- **Work item**
In the listing below, find the line containing "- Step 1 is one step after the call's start" and the line containing "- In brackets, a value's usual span". Repeat exactly those two lines and every line between them.
*** Opening Data records ***
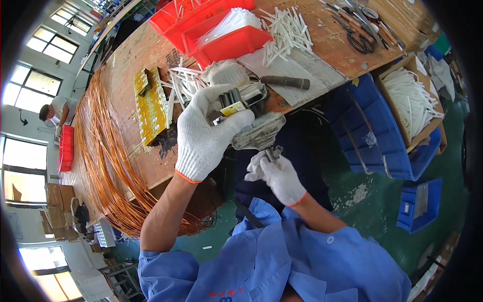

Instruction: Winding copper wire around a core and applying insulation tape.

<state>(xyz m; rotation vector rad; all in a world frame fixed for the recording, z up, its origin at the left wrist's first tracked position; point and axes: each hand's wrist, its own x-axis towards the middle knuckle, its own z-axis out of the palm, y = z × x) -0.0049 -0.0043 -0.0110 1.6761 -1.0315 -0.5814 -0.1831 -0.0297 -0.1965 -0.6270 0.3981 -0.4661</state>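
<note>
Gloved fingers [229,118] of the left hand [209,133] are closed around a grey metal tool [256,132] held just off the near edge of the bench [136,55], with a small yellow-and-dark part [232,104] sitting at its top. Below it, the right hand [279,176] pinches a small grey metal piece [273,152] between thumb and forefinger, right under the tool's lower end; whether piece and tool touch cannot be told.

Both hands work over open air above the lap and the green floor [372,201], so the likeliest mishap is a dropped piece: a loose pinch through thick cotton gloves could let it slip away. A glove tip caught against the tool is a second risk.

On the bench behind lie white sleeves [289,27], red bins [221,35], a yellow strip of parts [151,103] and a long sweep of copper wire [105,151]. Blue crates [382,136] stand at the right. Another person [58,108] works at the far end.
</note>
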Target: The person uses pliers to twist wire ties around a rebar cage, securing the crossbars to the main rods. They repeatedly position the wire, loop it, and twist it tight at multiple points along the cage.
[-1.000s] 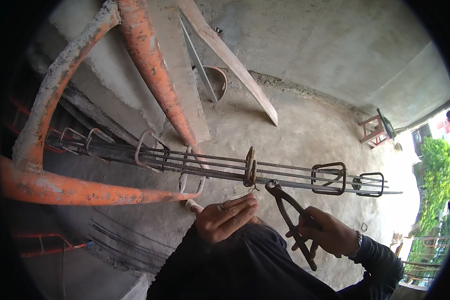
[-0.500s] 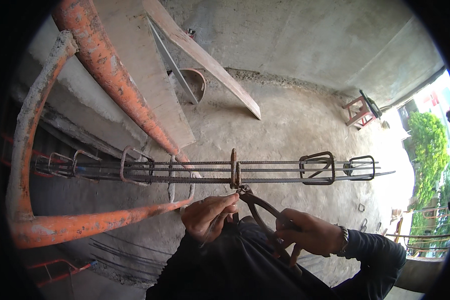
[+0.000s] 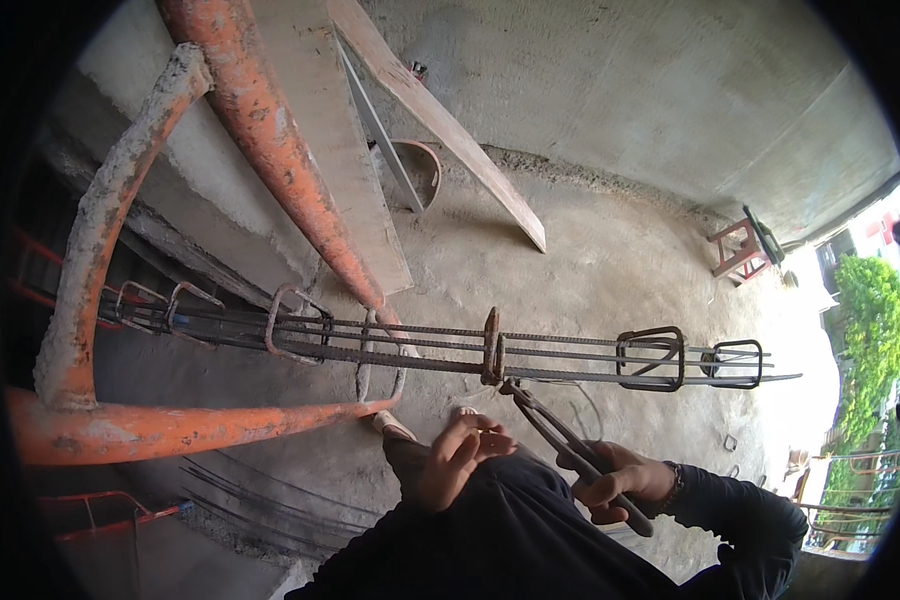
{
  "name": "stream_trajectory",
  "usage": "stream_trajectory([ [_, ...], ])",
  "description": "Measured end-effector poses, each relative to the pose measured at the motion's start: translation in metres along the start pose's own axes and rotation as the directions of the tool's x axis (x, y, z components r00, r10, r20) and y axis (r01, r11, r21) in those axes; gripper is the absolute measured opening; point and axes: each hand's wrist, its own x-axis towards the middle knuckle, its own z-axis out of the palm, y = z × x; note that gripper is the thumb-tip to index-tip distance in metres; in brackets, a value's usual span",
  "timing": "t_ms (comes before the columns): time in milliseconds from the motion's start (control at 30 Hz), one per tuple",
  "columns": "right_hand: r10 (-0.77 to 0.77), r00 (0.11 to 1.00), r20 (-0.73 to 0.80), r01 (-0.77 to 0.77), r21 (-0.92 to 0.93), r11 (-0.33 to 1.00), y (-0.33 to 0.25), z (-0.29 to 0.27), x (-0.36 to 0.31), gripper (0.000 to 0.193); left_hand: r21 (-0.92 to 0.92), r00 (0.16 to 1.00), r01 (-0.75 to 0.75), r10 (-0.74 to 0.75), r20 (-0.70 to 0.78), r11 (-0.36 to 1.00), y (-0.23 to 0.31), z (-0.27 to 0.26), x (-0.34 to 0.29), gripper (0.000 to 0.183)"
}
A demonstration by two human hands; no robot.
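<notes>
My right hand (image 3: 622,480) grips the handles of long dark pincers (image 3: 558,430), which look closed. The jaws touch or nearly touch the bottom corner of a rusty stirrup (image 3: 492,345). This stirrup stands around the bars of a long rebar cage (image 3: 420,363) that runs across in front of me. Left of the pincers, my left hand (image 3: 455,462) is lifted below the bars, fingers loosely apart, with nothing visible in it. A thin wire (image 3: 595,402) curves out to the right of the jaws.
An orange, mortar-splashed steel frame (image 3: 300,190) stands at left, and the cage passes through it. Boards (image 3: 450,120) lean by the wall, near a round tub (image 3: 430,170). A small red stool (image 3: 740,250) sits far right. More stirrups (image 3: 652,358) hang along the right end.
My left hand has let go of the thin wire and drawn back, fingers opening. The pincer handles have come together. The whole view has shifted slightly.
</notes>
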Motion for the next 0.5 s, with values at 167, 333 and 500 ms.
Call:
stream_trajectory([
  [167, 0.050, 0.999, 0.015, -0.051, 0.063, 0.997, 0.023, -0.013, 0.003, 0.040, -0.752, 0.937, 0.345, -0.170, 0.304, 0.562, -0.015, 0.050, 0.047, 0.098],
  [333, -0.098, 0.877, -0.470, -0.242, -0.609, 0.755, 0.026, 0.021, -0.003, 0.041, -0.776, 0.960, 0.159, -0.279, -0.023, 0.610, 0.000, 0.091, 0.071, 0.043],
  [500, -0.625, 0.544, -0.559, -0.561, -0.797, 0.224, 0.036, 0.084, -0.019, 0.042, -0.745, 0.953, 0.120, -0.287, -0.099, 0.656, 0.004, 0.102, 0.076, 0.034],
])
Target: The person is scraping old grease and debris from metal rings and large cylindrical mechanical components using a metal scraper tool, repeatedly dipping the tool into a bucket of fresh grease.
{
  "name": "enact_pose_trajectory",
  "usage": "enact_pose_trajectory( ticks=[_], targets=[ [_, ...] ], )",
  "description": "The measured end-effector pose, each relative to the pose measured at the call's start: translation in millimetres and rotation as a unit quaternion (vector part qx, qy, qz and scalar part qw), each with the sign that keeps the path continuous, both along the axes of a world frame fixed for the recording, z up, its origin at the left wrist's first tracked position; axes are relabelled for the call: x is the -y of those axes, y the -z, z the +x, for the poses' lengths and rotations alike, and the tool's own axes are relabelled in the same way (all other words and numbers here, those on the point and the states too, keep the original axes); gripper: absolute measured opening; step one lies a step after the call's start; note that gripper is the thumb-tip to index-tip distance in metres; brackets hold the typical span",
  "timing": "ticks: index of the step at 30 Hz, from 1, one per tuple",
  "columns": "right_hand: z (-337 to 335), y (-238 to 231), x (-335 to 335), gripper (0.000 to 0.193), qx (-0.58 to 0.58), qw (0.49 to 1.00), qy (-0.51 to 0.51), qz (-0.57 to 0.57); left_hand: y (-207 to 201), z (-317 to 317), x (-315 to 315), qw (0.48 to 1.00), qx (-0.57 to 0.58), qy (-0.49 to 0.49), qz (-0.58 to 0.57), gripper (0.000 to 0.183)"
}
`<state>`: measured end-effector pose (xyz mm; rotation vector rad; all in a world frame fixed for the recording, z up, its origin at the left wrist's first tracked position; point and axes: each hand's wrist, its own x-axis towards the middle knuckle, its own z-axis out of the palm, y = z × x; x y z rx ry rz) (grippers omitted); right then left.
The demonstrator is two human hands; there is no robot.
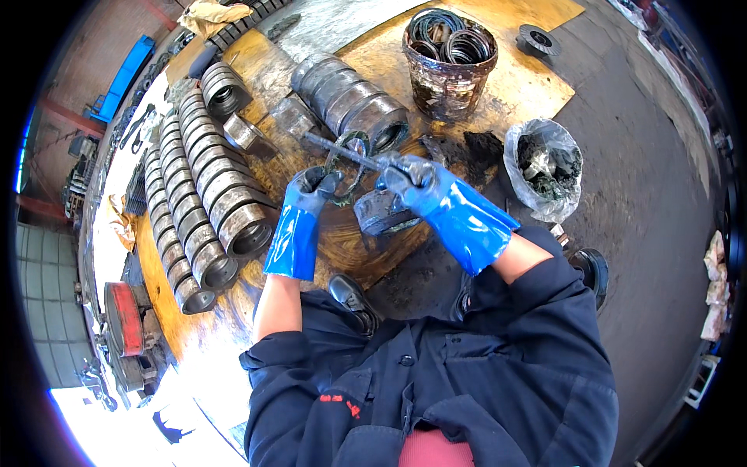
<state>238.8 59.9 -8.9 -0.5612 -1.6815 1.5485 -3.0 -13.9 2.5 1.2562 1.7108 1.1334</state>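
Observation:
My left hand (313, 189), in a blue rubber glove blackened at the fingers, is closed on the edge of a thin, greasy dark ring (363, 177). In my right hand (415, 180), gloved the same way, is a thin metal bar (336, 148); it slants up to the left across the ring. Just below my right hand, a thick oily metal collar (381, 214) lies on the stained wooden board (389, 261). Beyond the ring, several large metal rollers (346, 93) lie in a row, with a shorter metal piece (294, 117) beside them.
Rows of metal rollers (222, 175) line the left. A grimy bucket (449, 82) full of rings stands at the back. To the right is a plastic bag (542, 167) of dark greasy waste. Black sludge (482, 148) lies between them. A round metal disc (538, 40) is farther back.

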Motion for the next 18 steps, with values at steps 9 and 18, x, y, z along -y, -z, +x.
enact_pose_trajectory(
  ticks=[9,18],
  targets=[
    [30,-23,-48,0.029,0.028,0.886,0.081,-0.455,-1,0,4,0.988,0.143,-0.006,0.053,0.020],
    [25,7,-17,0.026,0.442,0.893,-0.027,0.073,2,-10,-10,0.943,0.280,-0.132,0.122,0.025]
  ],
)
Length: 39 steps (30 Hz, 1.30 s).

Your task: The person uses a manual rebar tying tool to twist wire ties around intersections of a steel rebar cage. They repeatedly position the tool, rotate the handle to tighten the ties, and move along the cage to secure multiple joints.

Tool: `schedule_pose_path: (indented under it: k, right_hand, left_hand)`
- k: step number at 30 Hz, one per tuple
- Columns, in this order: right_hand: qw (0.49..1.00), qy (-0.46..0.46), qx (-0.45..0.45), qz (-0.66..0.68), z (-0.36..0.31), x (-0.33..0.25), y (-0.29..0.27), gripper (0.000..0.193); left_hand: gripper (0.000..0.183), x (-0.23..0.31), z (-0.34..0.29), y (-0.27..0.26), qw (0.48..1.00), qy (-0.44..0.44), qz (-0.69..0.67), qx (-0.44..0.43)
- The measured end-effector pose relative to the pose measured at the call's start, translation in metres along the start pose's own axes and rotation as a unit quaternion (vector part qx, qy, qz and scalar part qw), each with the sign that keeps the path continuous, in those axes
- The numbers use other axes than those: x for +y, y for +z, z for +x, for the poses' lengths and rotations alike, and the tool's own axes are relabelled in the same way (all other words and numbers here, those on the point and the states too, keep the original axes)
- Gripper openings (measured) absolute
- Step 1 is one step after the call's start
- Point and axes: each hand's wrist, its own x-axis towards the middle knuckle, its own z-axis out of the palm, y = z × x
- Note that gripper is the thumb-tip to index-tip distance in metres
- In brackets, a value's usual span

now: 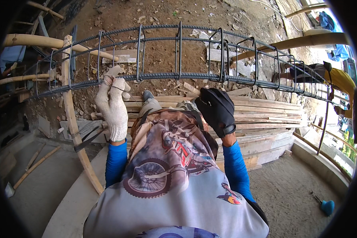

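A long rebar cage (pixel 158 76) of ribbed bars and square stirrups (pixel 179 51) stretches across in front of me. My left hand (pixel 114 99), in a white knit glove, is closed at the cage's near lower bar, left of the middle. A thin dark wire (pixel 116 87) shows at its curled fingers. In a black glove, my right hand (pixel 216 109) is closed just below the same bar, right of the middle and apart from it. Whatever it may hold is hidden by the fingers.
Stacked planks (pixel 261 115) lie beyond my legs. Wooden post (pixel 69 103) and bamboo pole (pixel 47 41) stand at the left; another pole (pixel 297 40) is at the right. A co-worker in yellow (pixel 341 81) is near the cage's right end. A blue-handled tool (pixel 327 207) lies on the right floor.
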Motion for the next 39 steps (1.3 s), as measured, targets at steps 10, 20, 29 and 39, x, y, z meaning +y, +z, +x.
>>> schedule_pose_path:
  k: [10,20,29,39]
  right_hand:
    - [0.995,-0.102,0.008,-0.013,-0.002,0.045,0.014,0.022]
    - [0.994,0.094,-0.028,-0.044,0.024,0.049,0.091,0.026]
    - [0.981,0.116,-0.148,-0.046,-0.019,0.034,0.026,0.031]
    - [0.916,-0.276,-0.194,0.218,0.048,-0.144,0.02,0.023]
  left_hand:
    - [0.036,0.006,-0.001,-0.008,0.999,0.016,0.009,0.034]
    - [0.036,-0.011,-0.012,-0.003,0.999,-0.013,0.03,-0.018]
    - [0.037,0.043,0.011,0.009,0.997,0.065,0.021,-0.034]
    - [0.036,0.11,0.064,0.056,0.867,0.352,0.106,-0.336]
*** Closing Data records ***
- **Solution for this problem**
- Step 1 is one step after the call's start
- Point and axes: each hand's wrist, its own x-axis towards the middle knuckle, its own z-axis out of the palm, y = z × x
- Note that gripper is the thumb-tip to index-tip distance in metres
- In brackets, a value's usual span

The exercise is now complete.